1966 – 1969 Togoniéré (Katiola)

1969 – 1975 Odienné (Katiola / Korhogo
1975 – 1982 Napiéolédougou (Korhogo)
1982 Canada : animation vocationnelle
1983 – 1989 vice supérieur du District
animation vocationnelle
1989 – 1994 ministère dans l’archidiocèse de Montréal
1994 – 2003 aumônier de prison (Saint-Jérôme)
vice supérieur depuis 2001

Décédé le 1er mars 2003 à l’hôpital de Saint-Jérôme, Canada
à l’âge de 65 ans

Le père Fernand ALAIN (1937 – 2003)

Fernand Alain est né le 3 mars 1937 à Neuville (diocèse de Québec), fils de Omer Alain et de Aurore Alain, baptisé le lendemain de sa naissance et confirmé le 9 septembre 1944. Après ses études primaires dans son village, il a fréquenté le séminaire St-Victor de Beauce. Il était en contact avec la SMA. En lien avec nous, il a étudié la philosophie au Séminaire de Philo des Sulpiciens. Il a fait son noviciat à Shawinigan Sud et sa théologie au Grand Séminaire de Montréal. Son serment perpétuel fut prononcé le 17 décembre 1965. Il fut ordonné à Québec, le 4 juin 1966 par le cardinal Maurice Roy

Il est parti ensuite en Côte d’Ivoire où il passera 16 ans en tout durant les premières années de sa vie sacerdotale. Puis les 20 dernières années au Canada.
Tout d’abord, il sera affecté à Togoniéré, diocèse de Katiola, dans une paroisse de brousse. Il y restera 3 ans en se consacrant au ministère ordinaire des missionnaires : visites des villages, catéchèse, préparation des sacrements …C’est alors que l’évêque lui demande de fonder une nouvelle paroisse dans le nord-ouest de la Côte d’Ivoire, à Odienné, où la majorité des habitants étaient musulmans. Ses fidèles étaient des fonctionnaires, des travailleurs, des écoliers et collégiens venant d’autres régions du pays. Il saura montrer assez de souplesse pour passer de la brousse à la ville. Il saura aussi respecter les musulmans dans leur pratique religieuse. Il y restera six ans.

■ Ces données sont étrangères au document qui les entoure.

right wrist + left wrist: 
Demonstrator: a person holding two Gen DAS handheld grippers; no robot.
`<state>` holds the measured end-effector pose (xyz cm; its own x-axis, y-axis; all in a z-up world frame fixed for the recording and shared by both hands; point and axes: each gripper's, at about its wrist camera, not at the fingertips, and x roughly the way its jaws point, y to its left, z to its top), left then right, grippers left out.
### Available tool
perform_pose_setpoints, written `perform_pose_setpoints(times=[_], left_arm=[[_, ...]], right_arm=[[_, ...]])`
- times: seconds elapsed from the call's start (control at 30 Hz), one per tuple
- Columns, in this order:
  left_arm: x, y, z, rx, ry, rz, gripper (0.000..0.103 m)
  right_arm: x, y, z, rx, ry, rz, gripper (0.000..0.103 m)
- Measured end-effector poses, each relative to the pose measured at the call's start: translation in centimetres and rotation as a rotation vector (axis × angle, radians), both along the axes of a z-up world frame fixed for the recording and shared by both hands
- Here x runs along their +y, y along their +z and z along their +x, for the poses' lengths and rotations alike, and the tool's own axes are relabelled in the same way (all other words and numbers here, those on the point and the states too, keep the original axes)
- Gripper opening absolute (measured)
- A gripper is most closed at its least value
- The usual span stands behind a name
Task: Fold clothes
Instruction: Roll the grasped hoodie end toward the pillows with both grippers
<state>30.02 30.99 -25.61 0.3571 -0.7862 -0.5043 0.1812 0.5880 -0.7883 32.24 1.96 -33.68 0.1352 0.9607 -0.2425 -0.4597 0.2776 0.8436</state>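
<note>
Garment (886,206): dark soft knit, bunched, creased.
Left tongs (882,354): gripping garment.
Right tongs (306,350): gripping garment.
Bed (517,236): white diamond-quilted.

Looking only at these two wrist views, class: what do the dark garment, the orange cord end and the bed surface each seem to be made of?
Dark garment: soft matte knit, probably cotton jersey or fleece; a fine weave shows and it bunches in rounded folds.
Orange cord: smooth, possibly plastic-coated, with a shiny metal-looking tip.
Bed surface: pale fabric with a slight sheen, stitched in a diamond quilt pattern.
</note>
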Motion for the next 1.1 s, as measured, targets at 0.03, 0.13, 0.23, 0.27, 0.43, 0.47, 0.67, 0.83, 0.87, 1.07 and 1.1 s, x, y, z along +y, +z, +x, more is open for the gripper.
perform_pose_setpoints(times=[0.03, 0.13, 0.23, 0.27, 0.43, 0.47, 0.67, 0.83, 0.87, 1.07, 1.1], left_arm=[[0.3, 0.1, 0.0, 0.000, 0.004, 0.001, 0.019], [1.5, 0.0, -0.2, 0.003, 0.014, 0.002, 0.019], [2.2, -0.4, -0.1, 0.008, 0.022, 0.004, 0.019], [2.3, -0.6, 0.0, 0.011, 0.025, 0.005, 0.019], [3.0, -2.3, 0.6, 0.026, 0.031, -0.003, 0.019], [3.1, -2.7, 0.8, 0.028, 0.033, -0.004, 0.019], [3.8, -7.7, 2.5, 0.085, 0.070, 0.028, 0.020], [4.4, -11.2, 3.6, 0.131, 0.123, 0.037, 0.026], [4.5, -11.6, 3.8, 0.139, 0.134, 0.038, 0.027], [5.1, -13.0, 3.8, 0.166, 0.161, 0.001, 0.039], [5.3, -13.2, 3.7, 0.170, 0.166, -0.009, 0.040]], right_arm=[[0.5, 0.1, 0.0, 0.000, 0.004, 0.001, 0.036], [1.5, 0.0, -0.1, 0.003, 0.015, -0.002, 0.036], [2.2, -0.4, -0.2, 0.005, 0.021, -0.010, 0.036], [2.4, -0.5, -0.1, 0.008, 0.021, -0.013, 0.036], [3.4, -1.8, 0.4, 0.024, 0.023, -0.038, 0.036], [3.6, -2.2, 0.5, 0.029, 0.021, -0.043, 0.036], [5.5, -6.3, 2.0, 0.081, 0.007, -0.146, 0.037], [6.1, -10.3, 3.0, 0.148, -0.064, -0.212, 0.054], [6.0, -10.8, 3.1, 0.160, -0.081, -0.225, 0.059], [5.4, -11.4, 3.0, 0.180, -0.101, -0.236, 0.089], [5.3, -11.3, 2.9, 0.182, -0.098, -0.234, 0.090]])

Puis, il retournera en brousse à Napié, où les Sénoufos de la région s’éveillent au christianisme. Cette paroisse se transformera durant les années qu’il a passées là-bas. Les catéchumènes viennent nombreux pour s’instruire et se préparer au baptême. Son église sera rapidement trop petite. Il célèbre la messe du dimanche à l’extérieur sous les arbres à côté de l’église. Il est arrivé à Napié au bon moment pour accueillir toutes ces personnes qui voulaient se libérer des contraintes païennes et des féticheurs. Il y restera 7 ans.

Il passera le reste de sa vie au Canada. Il s’occupera de la recherche des vocations en faisant des tournées dans les collèges du pays. Mais c’est une période difficile et les résultats seront plutôt décourageant.

À partir de 1989, il s’engage dans le ministère pastoral dans des paroisses de Montréal. Mais des problèmes de santé l’obligent à faire une pause. Une fois rétabli, il devient aumônier de prison. C’est là qu’il restera jusqu’à son décès.

Partout où il est passé, il a été apprécié par sa simplicité, sa grande générosité, sa disponibilité, sa qualité de contact et d’écoute. Il est toujours resté proche de sa famille qu’il visitait régulièrement. Il était aussi facile d’accès partout où il est passé.

Il est décédé le 2 mars 2003, au cours d’une opération. Son cœur n’avait pas supporté l’anesthésie.